#### RECORDS SUPPLIED:
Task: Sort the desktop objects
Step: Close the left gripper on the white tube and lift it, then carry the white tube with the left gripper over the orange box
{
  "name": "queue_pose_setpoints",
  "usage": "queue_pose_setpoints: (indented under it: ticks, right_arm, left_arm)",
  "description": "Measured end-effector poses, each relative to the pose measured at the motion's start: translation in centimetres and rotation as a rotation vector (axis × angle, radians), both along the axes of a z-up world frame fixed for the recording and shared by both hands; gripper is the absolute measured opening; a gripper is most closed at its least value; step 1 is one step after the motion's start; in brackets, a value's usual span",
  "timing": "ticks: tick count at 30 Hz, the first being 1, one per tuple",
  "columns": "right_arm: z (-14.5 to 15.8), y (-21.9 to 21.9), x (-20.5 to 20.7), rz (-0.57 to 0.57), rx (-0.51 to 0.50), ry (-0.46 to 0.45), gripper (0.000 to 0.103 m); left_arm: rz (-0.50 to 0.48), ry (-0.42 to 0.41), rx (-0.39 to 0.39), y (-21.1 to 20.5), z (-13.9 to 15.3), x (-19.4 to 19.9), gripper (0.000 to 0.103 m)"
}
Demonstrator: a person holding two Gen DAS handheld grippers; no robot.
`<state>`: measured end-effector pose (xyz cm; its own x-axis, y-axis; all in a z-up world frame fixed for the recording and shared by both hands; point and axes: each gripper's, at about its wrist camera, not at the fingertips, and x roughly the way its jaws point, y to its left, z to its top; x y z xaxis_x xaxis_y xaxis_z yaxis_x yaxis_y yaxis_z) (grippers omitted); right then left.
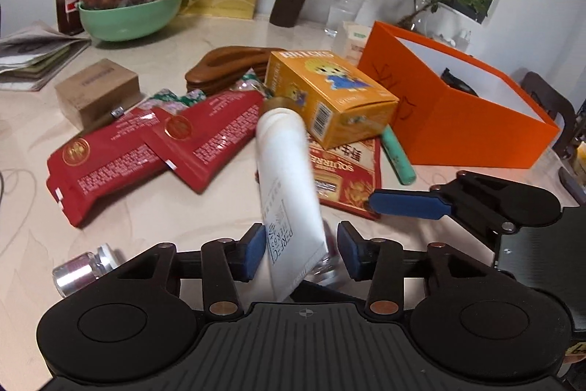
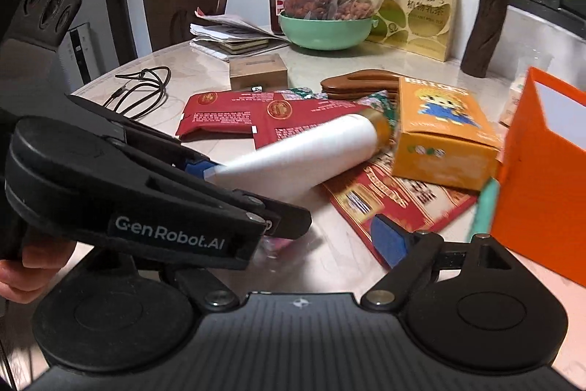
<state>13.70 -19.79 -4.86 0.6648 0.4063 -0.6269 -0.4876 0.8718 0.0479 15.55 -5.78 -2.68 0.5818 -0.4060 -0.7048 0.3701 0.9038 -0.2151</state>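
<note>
A white tube with a gold cap [image 1: 285, 178] stands tilted between the blue pads of my left gripper [image 1: 301, 250]. The pads stand wide apart, and only the left pad is near the tube's flat end. In the right wrist view the tube [image 2: 296, 156] sticks out of the left gripper above the table. My right gripper [image 2: 322, 237] is open and empty, its left finger hidden behind the left gripper; its blue pad [image 2: 388, 237] hangs over a red snack packet [image 2: 395, 200]. An open orange box [image 1: 461, 105] stands to the right.
Red packets [image 1: 154, 149], a yellow toy box [image 1: 329, 98], a teal tube [image 1: 397, 156], a brown wooden piece [image 1: 227, 68], a small cardboard box [image 1: 97, 90] and a small glitter bottle [image 1: 82, 272] lie on the marble table. A green bowl [image 1: 128, 17], papers, vase and plant stand behind.
</note>
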Motion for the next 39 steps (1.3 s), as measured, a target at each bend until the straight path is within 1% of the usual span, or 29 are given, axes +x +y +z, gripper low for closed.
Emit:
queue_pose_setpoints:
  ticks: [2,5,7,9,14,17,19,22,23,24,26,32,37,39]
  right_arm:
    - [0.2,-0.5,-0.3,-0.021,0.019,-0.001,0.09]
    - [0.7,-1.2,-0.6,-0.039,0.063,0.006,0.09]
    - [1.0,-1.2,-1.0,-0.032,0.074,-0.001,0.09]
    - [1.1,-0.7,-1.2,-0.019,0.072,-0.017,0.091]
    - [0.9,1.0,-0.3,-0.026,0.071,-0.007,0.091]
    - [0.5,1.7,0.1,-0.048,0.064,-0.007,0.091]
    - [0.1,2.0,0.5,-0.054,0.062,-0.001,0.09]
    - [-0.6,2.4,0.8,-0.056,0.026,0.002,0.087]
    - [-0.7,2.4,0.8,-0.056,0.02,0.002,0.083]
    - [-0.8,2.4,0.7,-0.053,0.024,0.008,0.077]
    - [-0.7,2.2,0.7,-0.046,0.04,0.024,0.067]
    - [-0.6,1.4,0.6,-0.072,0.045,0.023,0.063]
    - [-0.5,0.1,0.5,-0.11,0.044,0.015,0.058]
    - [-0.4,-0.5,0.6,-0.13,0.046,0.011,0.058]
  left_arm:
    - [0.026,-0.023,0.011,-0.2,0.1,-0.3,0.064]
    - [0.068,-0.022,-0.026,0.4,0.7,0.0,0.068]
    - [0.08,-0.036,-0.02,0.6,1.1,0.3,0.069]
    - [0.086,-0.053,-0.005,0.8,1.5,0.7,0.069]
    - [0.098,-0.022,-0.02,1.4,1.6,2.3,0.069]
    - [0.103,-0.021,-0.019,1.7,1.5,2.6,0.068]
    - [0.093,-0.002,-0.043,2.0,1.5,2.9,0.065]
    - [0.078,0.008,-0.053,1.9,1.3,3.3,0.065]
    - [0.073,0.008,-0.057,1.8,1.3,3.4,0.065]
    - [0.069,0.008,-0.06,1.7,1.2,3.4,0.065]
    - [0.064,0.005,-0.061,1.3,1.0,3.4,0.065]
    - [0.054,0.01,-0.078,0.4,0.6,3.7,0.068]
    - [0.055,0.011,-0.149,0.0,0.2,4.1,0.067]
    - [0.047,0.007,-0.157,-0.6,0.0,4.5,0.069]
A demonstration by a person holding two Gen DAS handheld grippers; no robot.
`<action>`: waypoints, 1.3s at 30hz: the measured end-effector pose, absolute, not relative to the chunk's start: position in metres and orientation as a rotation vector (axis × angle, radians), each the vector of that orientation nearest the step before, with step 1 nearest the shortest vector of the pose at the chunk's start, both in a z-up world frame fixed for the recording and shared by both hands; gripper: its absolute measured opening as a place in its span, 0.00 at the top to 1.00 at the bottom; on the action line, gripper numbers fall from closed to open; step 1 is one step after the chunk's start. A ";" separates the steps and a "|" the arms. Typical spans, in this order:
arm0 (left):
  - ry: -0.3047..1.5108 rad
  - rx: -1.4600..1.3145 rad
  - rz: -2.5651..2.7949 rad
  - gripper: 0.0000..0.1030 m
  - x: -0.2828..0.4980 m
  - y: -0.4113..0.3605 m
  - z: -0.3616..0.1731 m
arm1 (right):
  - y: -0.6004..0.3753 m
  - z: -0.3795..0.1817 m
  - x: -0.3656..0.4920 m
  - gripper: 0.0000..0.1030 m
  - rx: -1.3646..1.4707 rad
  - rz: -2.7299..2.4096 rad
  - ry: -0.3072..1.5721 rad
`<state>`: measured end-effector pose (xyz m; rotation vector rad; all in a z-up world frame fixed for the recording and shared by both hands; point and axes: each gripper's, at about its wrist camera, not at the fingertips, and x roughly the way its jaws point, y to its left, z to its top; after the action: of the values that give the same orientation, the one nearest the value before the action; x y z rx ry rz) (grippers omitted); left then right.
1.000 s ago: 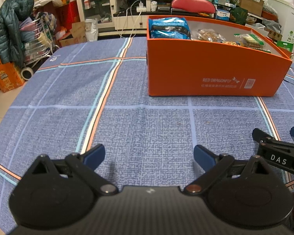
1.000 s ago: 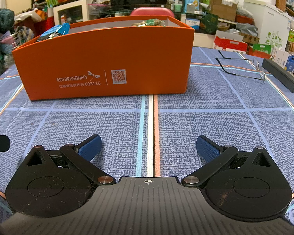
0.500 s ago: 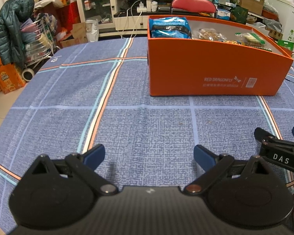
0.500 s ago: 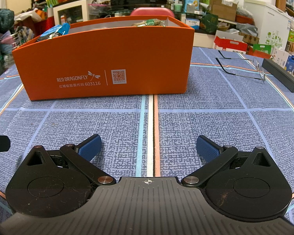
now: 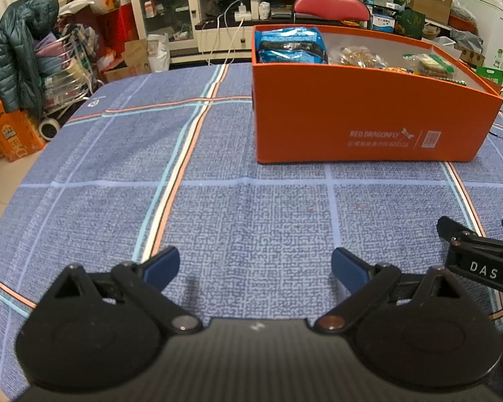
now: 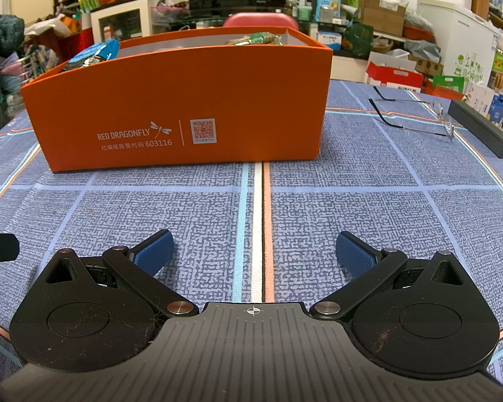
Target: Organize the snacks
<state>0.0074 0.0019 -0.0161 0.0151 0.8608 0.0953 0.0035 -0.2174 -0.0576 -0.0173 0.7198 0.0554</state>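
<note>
Left gripper (image 5: 255, 264) and right gripper (image 6: 254, 251): jaws apart, empty, low over bench (image 5: 251, 207). Snacks (image 5: 290, 47) already inside orange box (image 6: 184, 107), well ahead. Step seems finished or between picks; next move calls for checking for loose snack.

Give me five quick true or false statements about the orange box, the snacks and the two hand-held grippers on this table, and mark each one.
1. The orange box has no lid on. True.
2. The left hand-held gripper is shut on a snack. False: it is open and holds nothing.
3. A blue snack pack lies at the left end of the box. True.
4. The eyeglasses are inside the box. False: they lie on the tablecloth, to the right of the box.
5. The right hand-held gripper is open over bare cloth. True.
</note>
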 end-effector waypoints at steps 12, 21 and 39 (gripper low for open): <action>0.854 0.033 0.105 0.07 0.006 0.001 -0.016 | -0.217 -0.058 0.004 0.07 -0.017 0.055 0.720; 0.857 0.031 0.107 0.07 0.007 0.002 -0.016 | -0.217 -0.058 0.004 0.07 -0.017 0.055 0.720; 0.864 0.031 0.114 0.07 0.008 0.003 -0.017 | -0.217 -0.057 0.004 0.07 -0.017 0.055 0.719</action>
<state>0.0081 0.0033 -0.0167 0.0310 0.8636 0.1137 0.0036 -0.2174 -0.0574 -0.0174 0.7193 0.0551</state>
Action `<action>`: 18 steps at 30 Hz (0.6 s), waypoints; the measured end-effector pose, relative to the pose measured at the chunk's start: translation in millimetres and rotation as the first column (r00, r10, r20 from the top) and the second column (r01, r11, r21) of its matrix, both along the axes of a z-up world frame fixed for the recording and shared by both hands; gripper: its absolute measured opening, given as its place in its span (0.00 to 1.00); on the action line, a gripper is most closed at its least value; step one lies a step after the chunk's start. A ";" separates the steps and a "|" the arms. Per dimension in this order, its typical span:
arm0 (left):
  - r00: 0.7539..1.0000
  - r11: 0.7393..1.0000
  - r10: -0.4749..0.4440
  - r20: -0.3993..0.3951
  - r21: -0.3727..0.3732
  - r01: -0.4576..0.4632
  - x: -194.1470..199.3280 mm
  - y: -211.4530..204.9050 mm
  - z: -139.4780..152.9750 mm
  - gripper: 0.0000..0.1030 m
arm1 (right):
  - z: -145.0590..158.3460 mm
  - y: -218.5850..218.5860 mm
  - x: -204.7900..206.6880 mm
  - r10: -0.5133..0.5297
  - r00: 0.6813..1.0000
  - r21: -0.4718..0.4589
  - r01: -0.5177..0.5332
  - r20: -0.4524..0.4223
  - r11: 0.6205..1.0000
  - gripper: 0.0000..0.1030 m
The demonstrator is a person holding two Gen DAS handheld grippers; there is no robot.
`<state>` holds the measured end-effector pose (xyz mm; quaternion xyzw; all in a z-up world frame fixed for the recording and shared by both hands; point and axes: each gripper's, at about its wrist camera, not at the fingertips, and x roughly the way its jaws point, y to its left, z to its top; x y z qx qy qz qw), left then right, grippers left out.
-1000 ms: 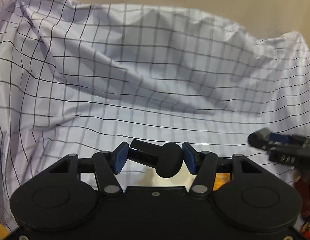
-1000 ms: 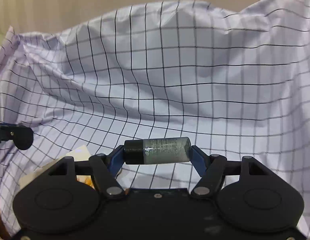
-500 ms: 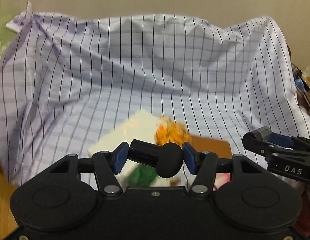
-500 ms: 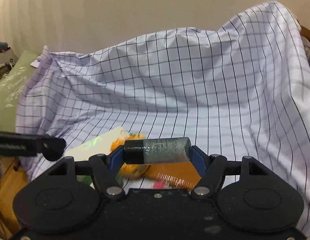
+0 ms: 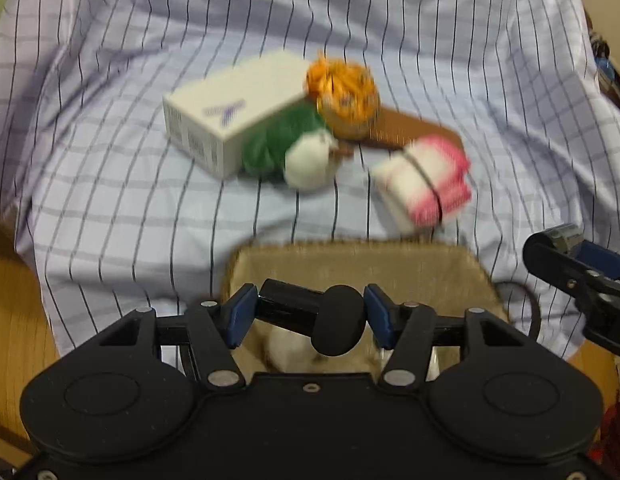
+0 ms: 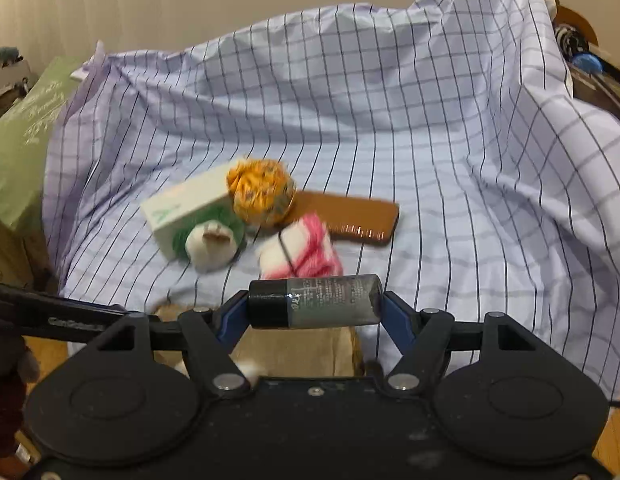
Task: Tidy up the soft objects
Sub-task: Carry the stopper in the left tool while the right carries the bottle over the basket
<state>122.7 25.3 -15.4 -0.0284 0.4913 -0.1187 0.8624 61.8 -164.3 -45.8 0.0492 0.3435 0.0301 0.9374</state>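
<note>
Both grippers loaded over the woven basket (image 5: 350,264), which sits at the near edge of the checked cloth (image 5: 110,184); I take the step in hand as setting these two hard items aside or down before sorting the soft ones. Left gripper (image 5: 310,314): fingers narrow, clamped end-to-end on a black dumbbell-shaped object (image 5: 322,318), slanted, round head toward the right finger. Right gripper (image 6: 314,306): fingers at middling width, holding a dark-capped bottle (image 6: 314,300) crosswise by its two ends. Soft things lie beyond the basket on the cloth: a green-and-white plush (image 5: 298,152) leaning on the white box (image 5: 230,112), an orange fabric ball (image 5: 342,92) touching the box's far corner, a pink-and-white folded bundle (image 5: 424,178) nearest the basket's far rim. A brown flat case (image 6: 350,216) lies behind the bundle, partly under the ball. Something pale already rests in the basket, too blurred to name. Notes for doing it well: end-grips on round items are slippery, so I keep both held level and avoid wrist roll; I lower until contact before releasing; I keep the right gripper clear of the left, since they work close together beside the basket; frames are motion-blurred, so I slow down
</note>
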 end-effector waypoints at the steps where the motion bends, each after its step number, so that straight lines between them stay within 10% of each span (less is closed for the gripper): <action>1: 1.000 1.000 -0.003 -0.015 0.002 0.003 -3.8 -0.7 -3.9 0.54 | -1.2 -0.9 -4.7 0.004 1.000 0.003 -0.004 -0.010 1.000 0.68; 18: 0.981 0.991 -0.116 -0.155 0.050 0.125 -24.9 -20.7 -36.9 0.59 | -16.0 4.3 -19.8 0.082 0.987 0.031 -0.079 -0.139 0.996 0.68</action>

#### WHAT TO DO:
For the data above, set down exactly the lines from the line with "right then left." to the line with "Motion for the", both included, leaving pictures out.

#### SOLUTION TO THE PROBLEM:
`<state>`: measured end-effector pose (xyz cm; its own x-axis, y-axis; all in a z-up world frame fixed for the recording and shared by both hands; point and axes: each gripper's, at about its wrist camera, not at the fingertips, and x roughly the way its jaws point, y to its left, z to its top; x y z xaxis_x xaxis_y xaxis_z yaxis_x yaxis_y yaxis_z) (grippers omitted); right then left.
<state>13.70 -19.79 -4.86 0.6648 0.4063 -0.6269 -0.4876 0.8718 0.0479 15.55 -5.78 -2.68 0.5818 -0.4060 -0.7048 0.3701 0.9038 -0.2151</state>
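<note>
A white tube with a gold cap [image 1: 285, 178] stands tilted between the blue pads of my left gripper [image 1: 301, 250]. The pads stand wide apart, and only the left pad is near the tube's flat end. In the right wrist view the tube [image 2: 296, 156] sticks out of the left gripper above the table. My right gripper [image 2: 322, 237] is open and empty, its left finger hidden behind the left gripper; its blue pad [image 2: 388, 237] hangs over a red snack packet [image 2: 395, 200]. An open orange box [image 1: 461, 105] stands to the right.
Red packets [image 1: 154, 149], a yellow toy box [image 1: 329, 98], a teal tube [image 1: 397, 156], a brown wooden piece [image 1: 227, 68], a small cardboard box [image 1: 97, 90] and a small glitter bottle [image 1: 82, 272] lie on the marble table. A green bowl [image 1: 128, 17], papers, vase and plant stand behind.
</note>
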Motion for the next 39 steps (1.3 s), as measured, a target at each bend until the straight path is within 1% of the usual span, or 29 are given, axes +x +y +z, gripper low for closed.

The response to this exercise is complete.